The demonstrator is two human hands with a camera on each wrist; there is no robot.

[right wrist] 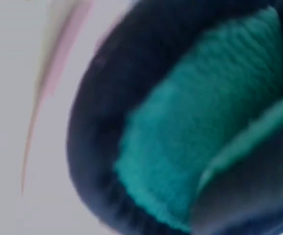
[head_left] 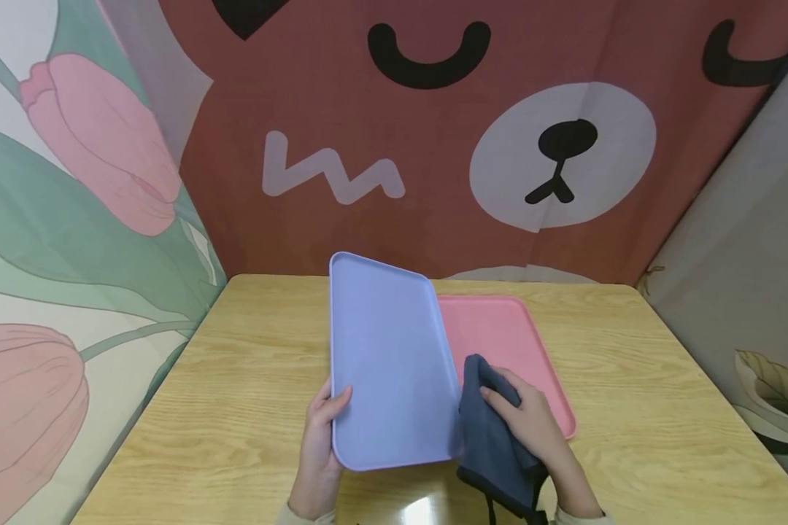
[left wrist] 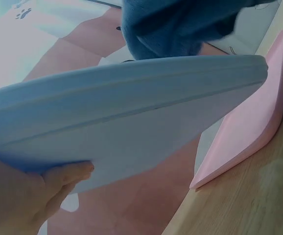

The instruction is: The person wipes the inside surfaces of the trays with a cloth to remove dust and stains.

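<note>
My left hand (head_left: 323, 445) grips the left edge of a light-blue tray (head_left: 394, 364), thumb over its rim. The tray is held up and tilted, its inner face showing in the head view. In the left wrist view its underside and rim (left wrist: 131, 88) appear. My right hand (head_left: 532, 419) holds a dark blue fleece-lined cloth item (head_left: 492, 452) with black trim and hanging cords, beside the tray's lower right edge. Whether cloth and tray touch I cannot tell. Teal fleece lining (right wrist: 190, 117) fills much of the right wrist view, where the hand is hidden.
A pink tray (head_left: 505, 332) lies on the wooden table (head_left: 256, 364), partly behind the blue tray and the right hand. A printed bear curtain (head_left: 328, 219) hangs behind the table's far edge, with patterned curtains on both sides.
</note>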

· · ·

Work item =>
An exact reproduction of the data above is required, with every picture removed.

Exercise result =>
The demonstrator is two human hands with a camera on each wrist; there is no robot.

[right wrist] 
[head_left] 
[left wrist] 

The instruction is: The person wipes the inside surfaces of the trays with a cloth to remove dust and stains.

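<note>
My left hand (head_left: 323, 445) grips the left edge of a light-blue tray (head_left: 394, 364), thumb over its rim. The tray is held up and tilted, its inner face showing in the head view. In the left wrist view its underside and rim (left wrist: 131, 88) appear. My right hand (head_left: 532, 419) holds a dark blue fleece-lined cloth item (head_left: 492, 452) with black trim and hanging cords, beside the tray's lower right edge. Whether cloth and tray touch I cannot tell. Teal fleece lining (right wrist: 190, 117) fills much of the right wrist view, where the hand is hidden.
A pink tray (head_left: 505, 332) lies on the wooden table (head_left: 256, 364), partly behind the blue tray and the right hand. A printed bear curtain (head_left: 328, 219) hangs behind the table's far edge, with patterned curtains on both sides.
</note>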

Nothing further is needed for this answer.